■ **Problem statement**
Would you reproduce, word for word, only the lines running from the top of the data through the line containing "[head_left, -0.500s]", and none of the pictures?

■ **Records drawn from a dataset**

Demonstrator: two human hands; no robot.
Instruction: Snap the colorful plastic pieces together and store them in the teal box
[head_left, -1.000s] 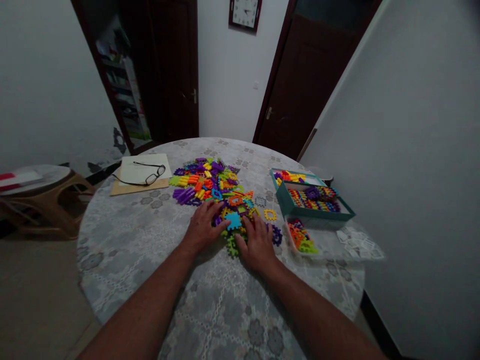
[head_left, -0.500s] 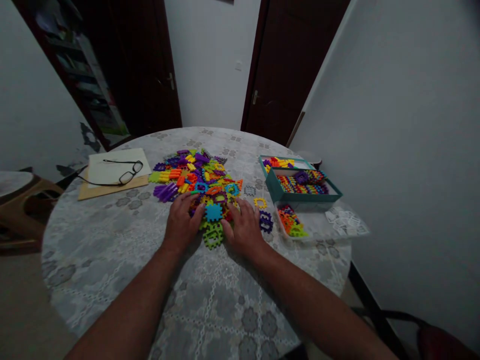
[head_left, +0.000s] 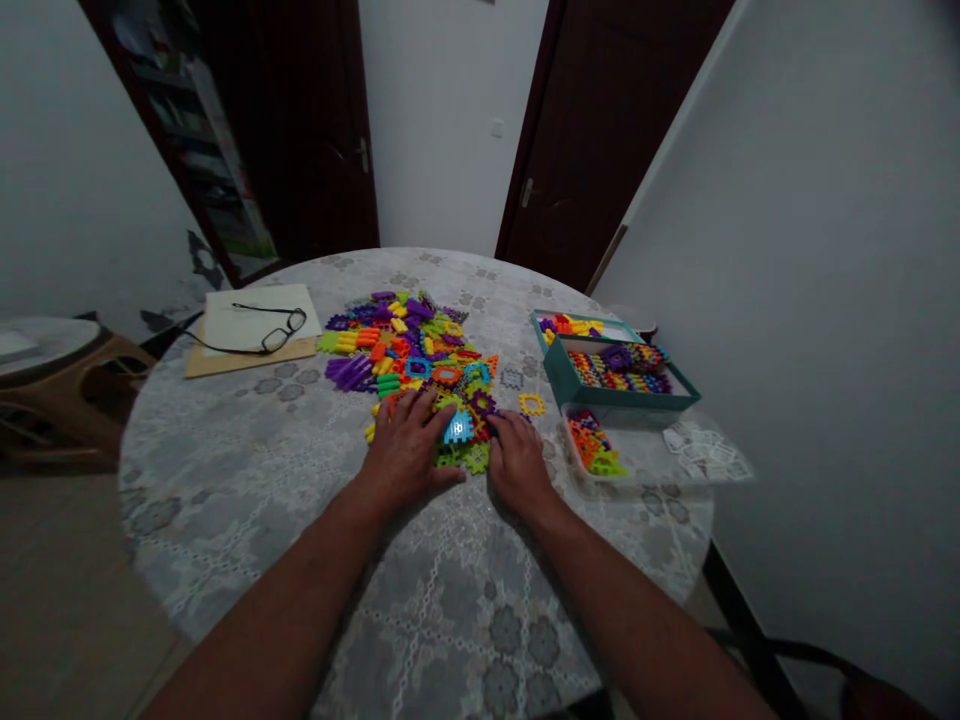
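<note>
A heap of colourful plastic interlocking pieces [head_left: 409, 345] lies on the round table [head_left: 247, 480]. My left hand [head_left: 405, 450] rests flat on the near edge of the heap, fingers spread, beside a light blue piece [head_left: 457, 427] and green pieces [head_left: 469, 458]. My right hand [head_left: 517, 462] lies palm down just right of them, fingers curled over pieces at the heap's edge; what is under them is hidden.
A teal box [head_left: 581, 392] full of sorted pieces stands at the right, with a clear tray [head_left: 592, 445] of orange and green pieces in front. Glasses [head_left: 274, 335] lie on papers at the left. A stool [head_left: 52, 390] stands beyond the table's left edge.
Both hands have drawn the blue and green pieces slightly nearer and together. The left hand now covers more of the heap's edge. The view has shifted a little.
</note>
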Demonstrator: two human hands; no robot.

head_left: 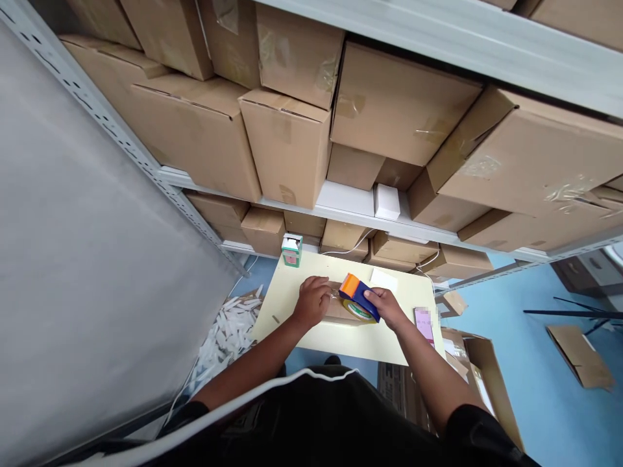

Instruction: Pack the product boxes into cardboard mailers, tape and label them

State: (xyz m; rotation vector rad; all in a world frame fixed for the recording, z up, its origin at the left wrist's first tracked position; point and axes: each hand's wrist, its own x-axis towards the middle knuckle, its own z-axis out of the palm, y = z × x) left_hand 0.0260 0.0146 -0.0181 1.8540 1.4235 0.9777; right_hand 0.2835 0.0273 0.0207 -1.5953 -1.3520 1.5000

■ **Exercise answer**
Demonstrator: two human hands; no robot.
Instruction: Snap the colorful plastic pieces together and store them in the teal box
[head_left, -1.000s] 
[head_left, -0.500s] 

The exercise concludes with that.